= Liaodong Commandery =

Commandery in imperial China

Liaodong Commandery (遼東郡) was a commandery in imperial China that existed from the Warring States period to the Northern dynasties. It was located in modern Liaoning, to the east of the Liao River.

The commandery was created by the state of Yan on its northern border during the Warring States period. In Western Han dynasty, It administered 18 counties, including Xiangping (襄平), Xinchang (新昌), Wulü (無慮), Wangping (望平), Fang (房), Houcheng (候城), Liaodui (遼隊), Liaoyang (遼陽), Xiandu (險瀆), Jujiu (居就), Gaoxian (高顯), Anshi (安市), Wuci (武次), Pingguo (平郭), Xi'anping (西安平), Wen (文), Fanhan (番汗), and Dashi (沓氏).
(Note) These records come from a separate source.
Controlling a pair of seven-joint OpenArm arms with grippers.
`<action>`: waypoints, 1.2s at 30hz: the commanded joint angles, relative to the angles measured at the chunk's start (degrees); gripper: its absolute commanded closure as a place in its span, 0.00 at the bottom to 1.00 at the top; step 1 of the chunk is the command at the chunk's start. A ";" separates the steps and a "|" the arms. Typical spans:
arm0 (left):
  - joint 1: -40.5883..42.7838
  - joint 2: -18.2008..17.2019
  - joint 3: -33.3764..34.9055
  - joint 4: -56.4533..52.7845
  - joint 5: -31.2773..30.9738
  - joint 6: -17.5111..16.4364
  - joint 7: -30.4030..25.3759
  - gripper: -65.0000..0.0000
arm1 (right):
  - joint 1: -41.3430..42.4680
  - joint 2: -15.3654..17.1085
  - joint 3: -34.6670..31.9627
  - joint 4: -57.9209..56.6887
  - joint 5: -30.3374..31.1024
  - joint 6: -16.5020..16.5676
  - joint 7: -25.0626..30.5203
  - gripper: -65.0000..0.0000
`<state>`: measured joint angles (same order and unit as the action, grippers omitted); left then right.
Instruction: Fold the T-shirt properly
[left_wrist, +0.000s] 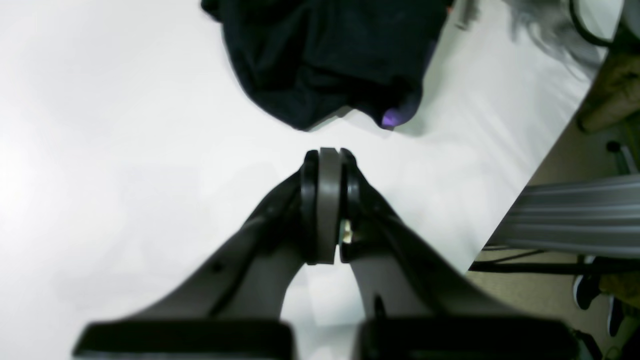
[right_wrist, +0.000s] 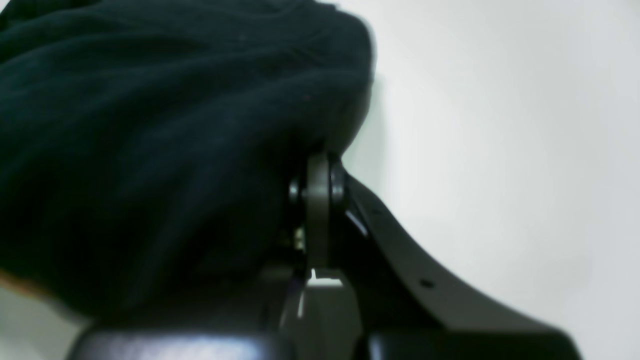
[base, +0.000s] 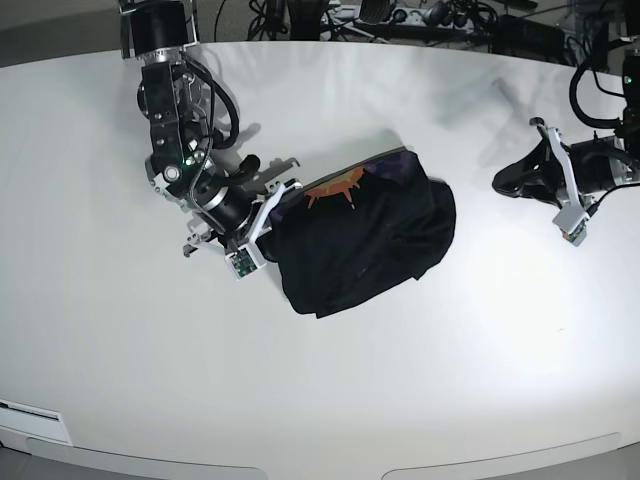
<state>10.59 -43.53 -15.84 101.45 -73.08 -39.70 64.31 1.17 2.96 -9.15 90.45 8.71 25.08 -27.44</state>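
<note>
The T-shirt (base: 362, 235) lies bunched mid-desk (base: 420, 380), its long axis slanting from the printed neck toward the near-left corner. The right hand (base: 272, 205) sits at its neck-side edge, jaws together, seemingly pinching cloth, though blur hides the contact. The left hand (left_wrist: 327, 155), closed and empty, hovers well apart beyond the far side.

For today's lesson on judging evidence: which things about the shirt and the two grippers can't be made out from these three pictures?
- Right gripper: right wrist view, T-shirt covers the tips; a pinch can't be confirmed.
- Shirt's sleeves and hem: base view, bunched cloth hides them.
- Orange print: base view, too small to read.
- Shirt's far part: left wrist view, cut by the top edge.
- Left gripper: looks shut, empty.
</note>
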 joint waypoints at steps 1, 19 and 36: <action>-0.59 -1.25 -0.74 0.66 -0.96 -0.30 -0.81 1.00 | 1.70 -0.22 0.15 -0.02 1.95 1.95 1.25 1.00; -0.61 -0.02 -0.74 0.66 -1.01 -0.30 -0.83 1.00 | -17.40 -0.31 0.15 18.38 8.66 0.85 -3.69 1.00; 1.86 0.83 -5.46 1.97 -11.92 -0.30 14.62 1.00 | -38.40 1.25 0.15 44.55 4.55 -4.22 -8.46 1.00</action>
<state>12.82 -41.47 -20.71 102.50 -83.61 -39.70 78.52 -36.88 4.14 -9.10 134.17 12.62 20.75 -37.34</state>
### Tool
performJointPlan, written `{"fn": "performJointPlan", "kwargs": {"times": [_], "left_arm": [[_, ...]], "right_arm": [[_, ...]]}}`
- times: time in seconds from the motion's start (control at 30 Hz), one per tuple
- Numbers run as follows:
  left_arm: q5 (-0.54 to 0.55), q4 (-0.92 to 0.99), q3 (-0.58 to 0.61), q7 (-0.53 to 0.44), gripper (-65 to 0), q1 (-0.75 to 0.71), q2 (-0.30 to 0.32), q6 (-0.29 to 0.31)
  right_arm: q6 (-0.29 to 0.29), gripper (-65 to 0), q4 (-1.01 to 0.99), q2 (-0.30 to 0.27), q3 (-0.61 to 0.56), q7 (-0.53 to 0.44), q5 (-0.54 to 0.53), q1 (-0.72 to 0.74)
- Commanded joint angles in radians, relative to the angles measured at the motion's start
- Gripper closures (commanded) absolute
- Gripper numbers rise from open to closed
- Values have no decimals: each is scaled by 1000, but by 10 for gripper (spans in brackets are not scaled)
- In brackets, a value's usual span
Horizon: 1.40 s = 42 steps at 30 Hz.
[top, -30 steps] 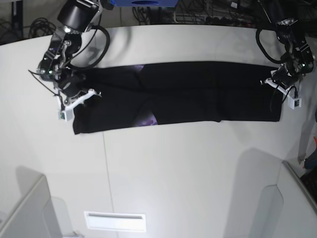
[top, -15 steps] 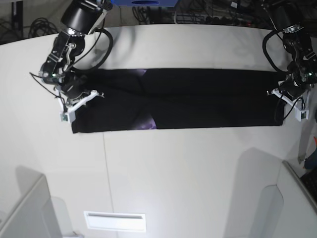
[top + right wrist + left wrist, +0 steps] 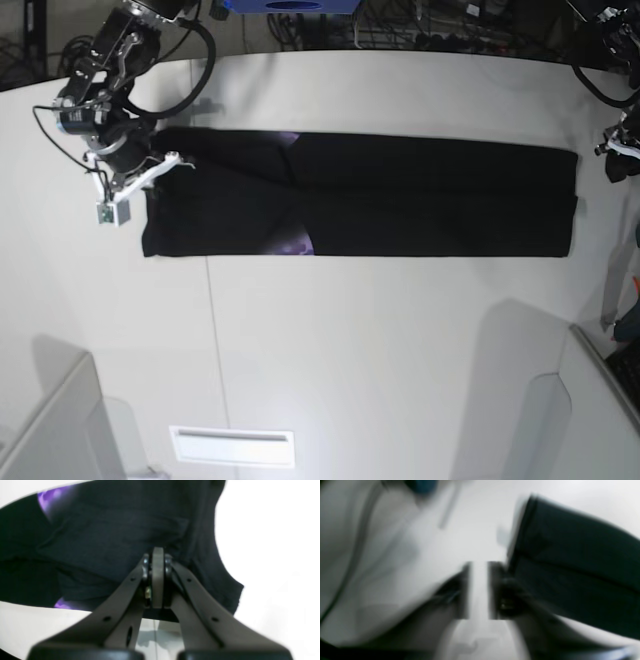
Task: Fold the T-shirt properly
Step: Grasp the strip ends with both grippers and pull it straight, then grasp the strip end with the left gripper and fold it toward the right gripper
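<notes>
While the black T-shirt (image 3: 400,195) is lying flat as a long folded strip across the upper middle of the white table (image 3: 380,340), the right gripper (image 3: 135,180) is sitting at its end on the left of the base view. Its jaws are pressed together — no cloth shows between them in the right wrist view. A purple print (image 3: 295,243) is peeking out near the fold. The left gripper (image 3: 478,590) is blurry, jaws parted and holding nothing, just beside the shirt's edge.
</notes>
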State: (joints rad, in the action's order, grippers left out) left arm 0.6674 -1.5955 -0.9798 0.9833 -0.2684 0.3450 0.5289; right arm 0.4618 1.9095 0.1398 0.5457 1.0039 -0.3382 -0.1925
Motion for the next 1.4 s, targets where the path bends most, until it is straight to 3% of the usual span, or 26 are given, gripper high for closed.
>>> {"fn": "performJointPlan", "kwargs": {"times": [0.0,0.07,0.13,0.27,0.43,0.6,0.77,0.93,1.2,1.37], "left_arm": [[18,-15,-4,-25,-370,8,27,10],[16,-13,2,-27,-527,14,24,10],[15,16,3,-27,-579,57,24,10],[15,163,14,-25,-551,146,32,9],[-7,312,144,-31,-546,208,52,4],[-117,386,243,-146,-546,238,45,4],[-127,461,252,-155,-543,240,45,7],[-131,467,255,-200,-402,238,45,9],[-130,467,250,-208,0,235,52,9],[-130,456,247,-211,0,240,56,9]], "right_arm": [[5,0,20,-4,0,-21,-17,11],[5,0,20,-4,0,-16,-17,11],[5,0,20,-4,-20,-18,-17,9],[5,0,22,-6,-95,-26,-17,-17],[5,0,22,-6,-152,-26,-19,-19],[5,0,22,-6,-166,-26,-19,-19],[4,0,22,-6,-160,-49,-19,-20],[4,0,15,-6,-167,-96,-19,-42],[4,0,14,-6,-160,-99,-19,-55],[4,0,14,-6,-160,-101,-19,-69]]}}
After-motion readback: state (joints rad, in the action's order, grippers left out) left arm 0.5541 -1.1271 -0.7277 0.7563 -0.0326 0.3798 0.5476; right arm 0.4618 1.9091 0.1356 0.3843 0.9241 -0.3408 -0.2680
In 2 AD, the population was 272,539, in 55,972 households. In Eastern Han, 11 counties remained, including Xiangping, Xinchang, Wulü, Wangping, Houcheng, Anshi, Pingguo, Xi'anshi, Wen, Fanhan and Dashi. In 140 AD, the population was 64,158 households. During the reign of Emperor Xian, management of Buyeo affairs was transferred from Xuantu Commandery to Liaodong. In the Cao Wei dynasty, Xiangping in Liaodong became the seat of an office known as the "Colonel of the Dongyi" (東夷校尉), which was in charge of the military and relationships with the local peoples. In early Western Jin, the territory became the Liaodong Principality (遼東國). In 280 AD, the commandery had 8 counties, and a population of 5,400 households. A number of new commanderies was established in the region throughout the Sixteen Kingdoms and Northern dynasties periods, and by the time of Northern Wei, Liaodong only consisted of 2 counties, namely Xiangping and Xinchang. It was eventually dissolved during Northern Qi.